Your task.
Each line below from the "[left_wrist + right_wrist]" line through the "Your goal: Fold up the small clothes" line, those two included, must be restated word for word; the pictures must not be.

Records drawn from a dataset

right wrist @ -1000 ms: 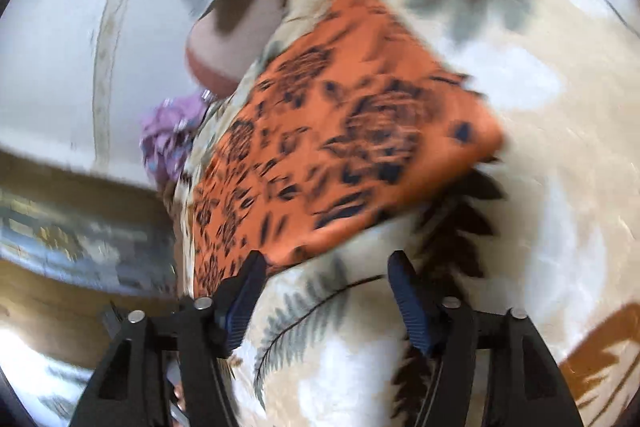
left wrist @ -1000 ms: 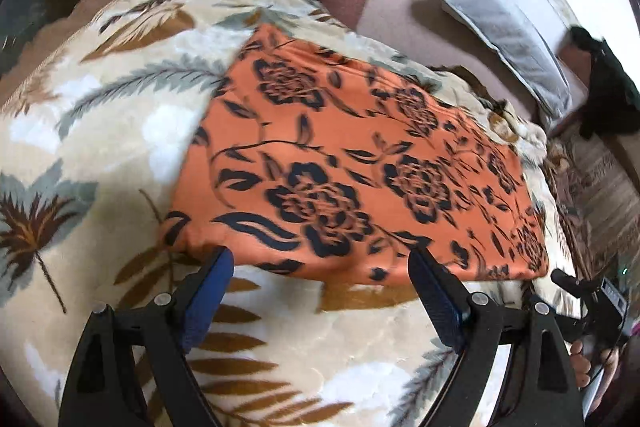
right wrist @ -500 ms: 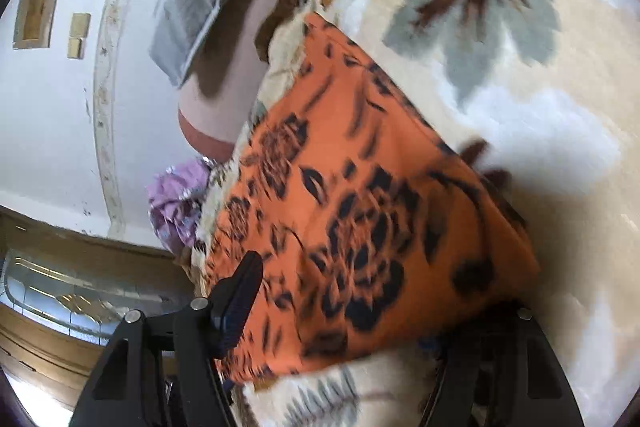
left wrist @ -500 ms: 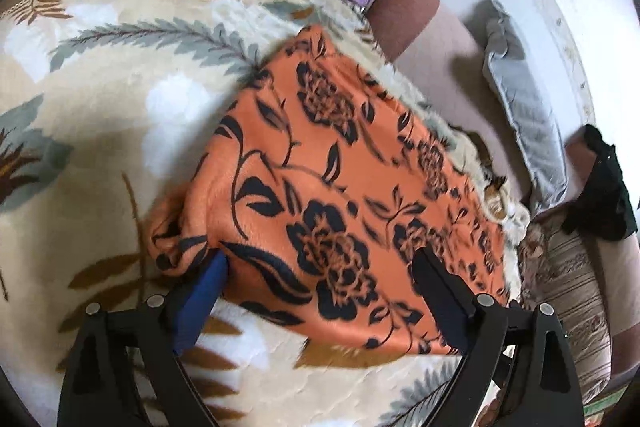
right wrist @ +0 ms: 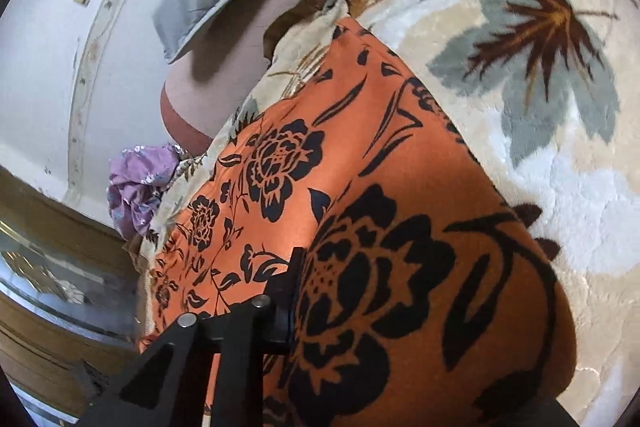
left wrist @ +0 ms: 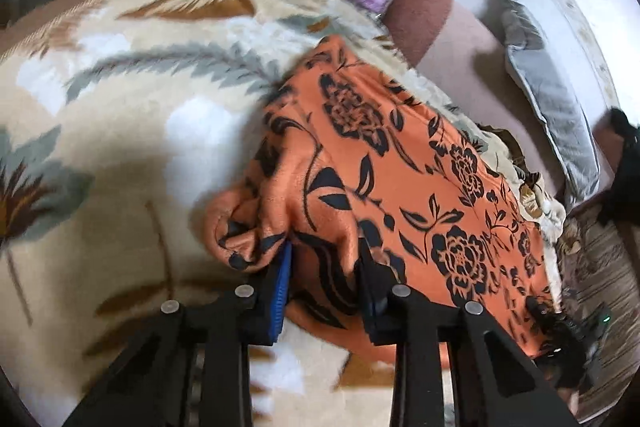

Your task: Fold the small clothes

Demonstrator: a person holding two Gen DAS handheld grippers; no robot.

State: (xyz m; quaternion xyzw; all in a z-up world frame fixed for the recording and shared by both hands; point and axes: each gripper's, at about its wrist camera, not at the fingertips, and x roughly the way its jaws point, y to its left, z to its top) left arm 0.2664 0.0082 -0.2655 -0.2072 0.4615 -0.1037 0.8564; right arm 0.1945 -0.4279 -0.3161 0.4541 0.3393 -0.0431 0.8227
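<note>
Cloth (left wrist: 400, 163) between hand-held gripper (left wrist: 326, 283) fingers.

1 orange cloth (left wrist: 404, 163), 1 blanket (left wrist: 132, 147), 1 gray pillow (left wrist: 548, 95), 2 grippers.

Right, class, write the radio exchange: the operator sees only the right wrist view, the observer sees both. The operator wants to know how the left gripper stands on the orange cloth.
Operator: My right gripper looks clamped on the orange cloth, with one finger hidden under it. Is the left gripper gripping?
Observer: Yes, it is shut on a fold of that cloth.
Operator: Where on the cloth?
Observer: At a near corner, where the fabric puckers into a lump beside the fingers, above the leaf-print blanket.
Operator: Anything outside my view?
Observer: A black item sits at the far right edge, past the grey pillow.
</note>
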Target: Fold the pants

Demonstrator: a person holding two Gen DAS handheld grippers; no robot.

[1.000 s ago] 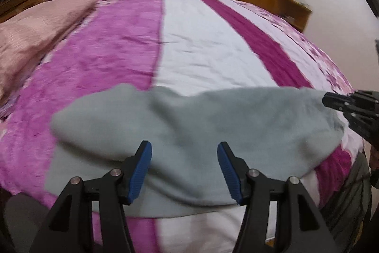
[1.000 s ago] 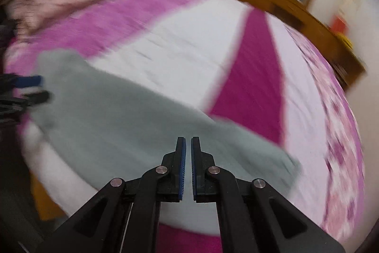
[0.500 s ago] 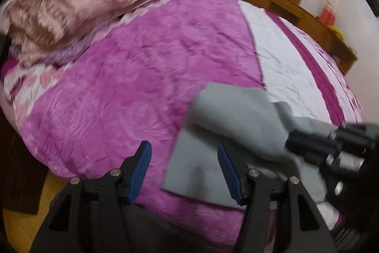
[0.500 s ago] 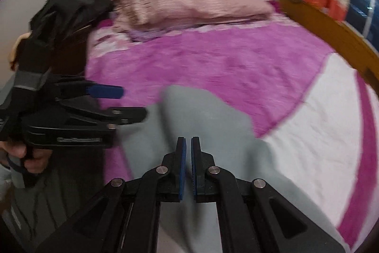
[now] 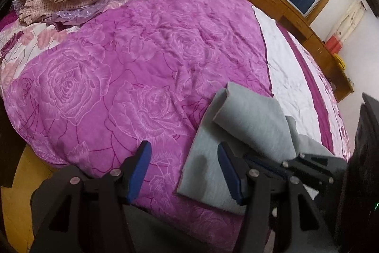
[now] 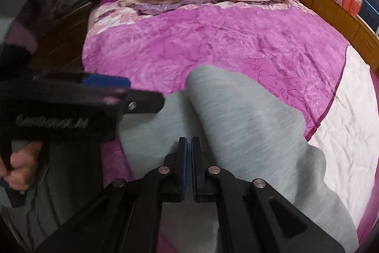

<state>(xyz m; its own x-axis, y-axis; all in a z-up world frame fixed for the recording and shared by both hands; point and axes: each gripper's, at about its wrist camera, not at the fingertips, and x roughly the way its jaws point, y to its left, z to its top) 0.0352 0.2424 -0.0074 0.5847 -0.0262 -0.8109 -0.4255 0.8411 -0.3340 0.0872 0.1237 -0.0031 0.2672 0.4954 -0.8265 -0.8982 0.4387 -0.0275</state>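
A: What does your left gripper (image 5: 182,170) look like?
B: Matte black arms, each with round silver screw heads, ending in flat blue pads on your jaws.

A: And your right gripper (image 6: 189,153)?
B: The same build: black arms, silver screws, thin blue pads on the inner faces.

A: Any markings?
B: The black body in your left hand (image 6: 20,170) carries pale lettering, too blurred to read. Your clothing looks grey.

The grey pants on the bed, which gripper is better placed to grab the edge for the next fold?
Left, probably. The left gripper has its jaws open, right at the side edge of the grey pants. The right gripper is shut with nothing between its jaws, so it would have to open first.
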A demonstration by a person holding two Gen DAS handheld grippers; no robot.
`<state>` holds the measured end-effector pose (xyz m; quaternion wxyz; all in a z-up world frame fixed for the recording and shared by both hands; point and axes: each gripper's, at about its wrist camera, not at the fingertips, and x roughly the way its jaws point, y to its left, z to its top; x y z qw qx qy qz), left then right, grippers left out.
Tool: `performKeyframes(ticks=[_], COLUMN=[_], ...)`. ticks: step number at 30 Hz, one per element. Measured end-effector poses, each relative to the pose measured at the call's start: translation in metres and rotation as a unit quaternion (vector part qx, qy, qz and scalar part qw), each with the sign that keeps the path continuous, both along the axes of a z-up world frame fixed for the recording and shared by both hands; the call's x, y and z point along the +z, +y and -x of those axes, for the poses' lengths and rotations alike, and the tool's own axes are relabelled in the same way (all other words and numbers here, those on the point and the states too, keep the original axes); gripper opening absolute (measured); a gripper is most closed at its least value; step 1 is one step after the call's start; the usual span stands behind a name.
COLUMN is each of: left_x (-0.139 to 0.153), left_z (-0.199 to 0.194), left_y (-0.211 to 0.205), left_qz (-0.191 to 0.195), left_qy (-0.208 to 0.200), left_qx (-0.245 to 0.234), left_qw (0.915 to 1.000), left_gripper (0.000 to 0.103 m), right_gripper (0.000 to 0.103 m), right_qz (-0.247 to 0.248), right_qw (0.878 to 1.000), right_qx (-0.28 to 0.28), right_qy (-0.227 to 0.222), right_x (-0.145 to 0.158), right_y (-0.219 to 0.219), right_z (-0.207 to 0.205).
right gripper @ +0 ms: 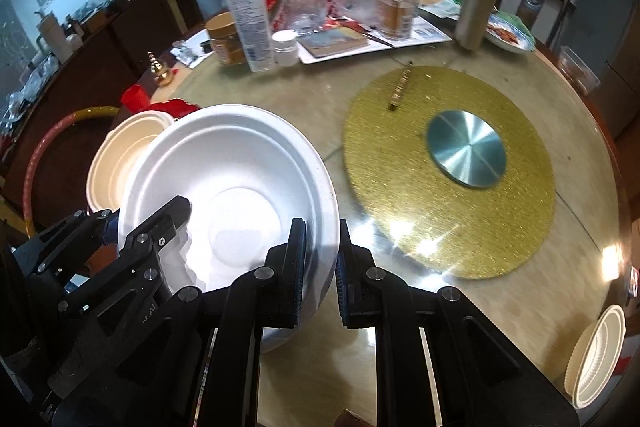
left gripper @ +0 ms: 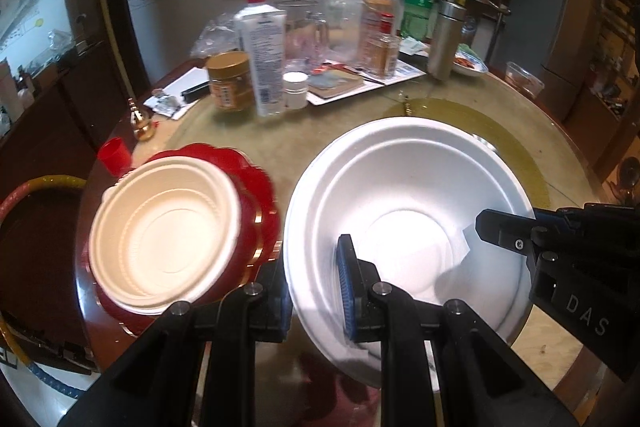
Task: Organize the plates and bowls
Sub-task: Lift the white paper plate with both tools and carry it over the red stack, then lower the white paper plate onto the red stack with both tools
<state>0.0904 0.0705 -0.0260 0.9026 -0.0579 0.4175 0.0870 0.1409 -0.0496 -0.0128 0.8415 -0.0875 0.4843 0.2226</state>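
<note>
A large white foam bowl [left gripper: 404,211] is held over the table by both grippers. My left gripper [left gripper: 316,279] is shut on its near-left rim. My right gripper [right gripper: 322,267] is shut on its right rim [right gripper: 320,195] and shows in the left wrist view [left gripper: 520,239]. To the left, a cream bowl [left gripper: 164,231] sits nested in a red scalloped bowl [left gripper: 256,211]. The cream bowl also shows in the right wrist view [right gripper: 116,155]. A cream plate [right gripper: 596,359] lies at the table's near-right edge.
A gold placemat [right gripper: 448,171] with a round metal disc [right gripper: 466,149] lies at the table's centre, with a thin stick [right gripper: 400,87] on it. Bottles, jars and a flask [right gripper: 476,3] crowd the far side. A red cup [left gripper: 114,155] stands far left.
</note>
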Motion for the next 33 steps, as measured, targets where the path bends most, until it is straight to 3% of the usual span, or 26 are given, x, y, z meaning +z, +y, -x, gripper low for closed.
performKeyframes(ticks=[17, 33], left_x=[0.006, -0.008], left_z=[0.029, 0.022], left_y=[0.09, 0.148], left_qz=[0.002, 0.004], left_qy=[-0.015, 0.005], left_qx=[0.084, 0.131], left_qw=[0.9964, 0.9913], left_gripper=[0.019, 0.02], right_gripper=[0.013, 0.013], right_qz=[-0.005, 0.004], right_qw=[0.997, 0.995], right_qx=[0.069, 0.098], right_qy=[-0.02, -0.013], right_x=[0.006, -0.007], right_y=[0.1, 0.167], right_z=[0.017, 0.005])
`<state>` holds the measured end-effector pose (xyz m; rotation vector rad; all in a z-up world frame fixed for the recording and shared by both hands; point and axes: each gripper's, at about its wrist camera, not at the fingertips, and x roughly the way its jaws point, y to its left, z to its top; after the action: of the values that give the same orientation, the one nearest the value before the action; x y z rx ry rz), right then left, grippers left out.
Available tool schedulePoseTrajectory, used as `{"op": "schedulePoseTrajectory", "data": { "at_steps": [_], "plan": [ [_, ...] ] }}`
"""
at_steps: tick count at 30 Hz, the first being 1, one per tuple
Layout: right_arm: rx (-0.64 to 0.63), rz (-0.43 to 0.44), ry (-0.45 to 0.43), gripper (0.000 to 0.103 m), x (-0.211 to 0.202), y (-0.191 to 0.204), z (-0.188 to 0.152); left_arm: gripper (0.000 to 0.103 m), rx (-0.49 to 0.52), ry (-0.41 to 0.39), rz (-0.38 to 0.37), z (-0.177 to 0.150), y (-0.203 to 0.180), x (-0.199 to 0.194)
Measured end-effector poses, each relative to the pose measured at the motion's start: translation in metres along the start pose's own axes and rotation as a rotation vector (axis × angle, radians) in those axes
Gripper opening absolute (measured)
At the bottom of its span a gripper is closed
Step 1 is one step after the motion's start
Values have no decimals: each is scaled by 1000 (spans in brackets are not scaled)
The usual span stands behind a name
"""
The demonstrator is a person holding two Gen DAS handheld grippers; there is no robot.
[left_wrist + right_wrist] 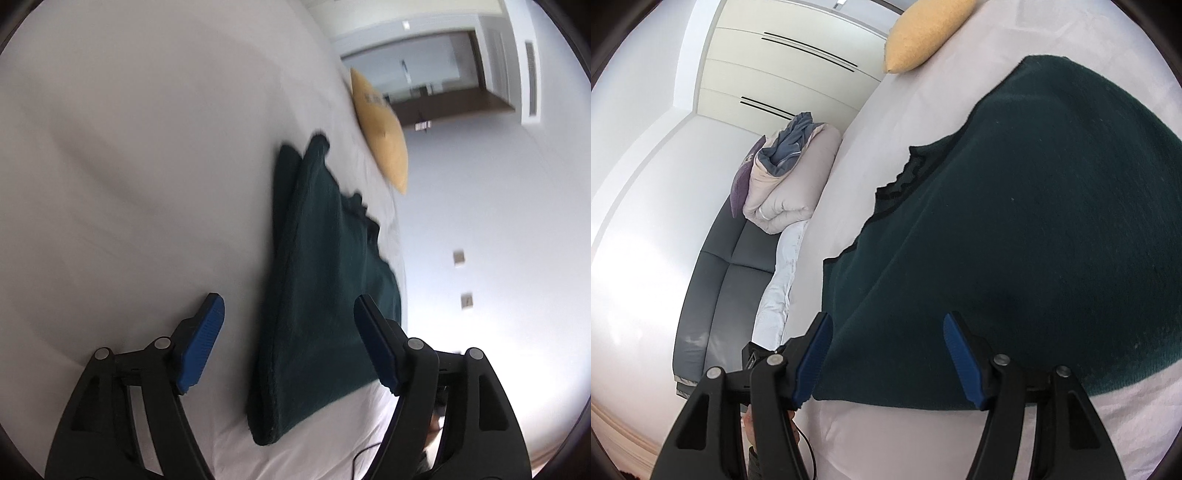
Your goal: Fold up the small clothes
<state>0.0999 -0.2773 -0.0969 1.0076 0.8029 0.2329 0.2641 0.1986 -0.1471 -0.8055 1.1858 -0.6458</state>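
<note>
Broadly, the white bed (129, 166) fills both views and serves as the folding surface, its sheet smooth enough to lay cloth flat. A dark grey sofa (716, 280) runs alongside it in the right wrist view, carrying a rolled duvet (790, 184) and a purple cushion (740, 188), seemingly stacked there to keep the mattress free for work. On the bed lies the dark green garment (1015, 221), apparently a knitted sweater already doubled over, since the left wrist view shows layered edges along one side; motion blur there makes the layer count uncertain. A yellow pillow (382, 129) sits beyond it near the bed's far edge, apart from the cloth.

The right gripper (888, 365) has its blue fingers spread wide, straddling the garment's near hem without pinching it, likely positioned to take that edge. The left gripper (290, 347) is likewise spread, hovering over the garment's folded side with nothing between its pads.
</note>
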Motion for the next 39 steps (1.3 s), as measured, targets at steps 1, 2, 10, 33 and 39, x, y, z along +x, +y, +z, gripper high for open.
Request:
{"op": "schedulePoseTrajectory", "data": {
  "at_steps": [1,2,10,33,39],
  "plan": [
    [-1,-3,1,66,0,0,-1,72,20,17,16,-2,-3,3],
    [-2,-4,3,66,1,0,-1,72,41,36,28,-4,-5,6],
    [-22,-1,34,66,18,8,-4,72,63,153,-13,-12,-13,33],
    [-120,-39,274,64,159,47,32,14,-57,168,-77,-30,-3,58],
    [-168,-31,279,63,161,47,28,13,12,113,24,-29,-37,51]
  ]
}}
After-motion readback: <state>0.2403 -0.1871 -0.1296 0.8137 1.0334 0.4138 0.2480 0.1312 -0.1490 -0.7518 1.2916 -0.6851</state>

Response to this exercise.
[left_wrist + right_wrist] 
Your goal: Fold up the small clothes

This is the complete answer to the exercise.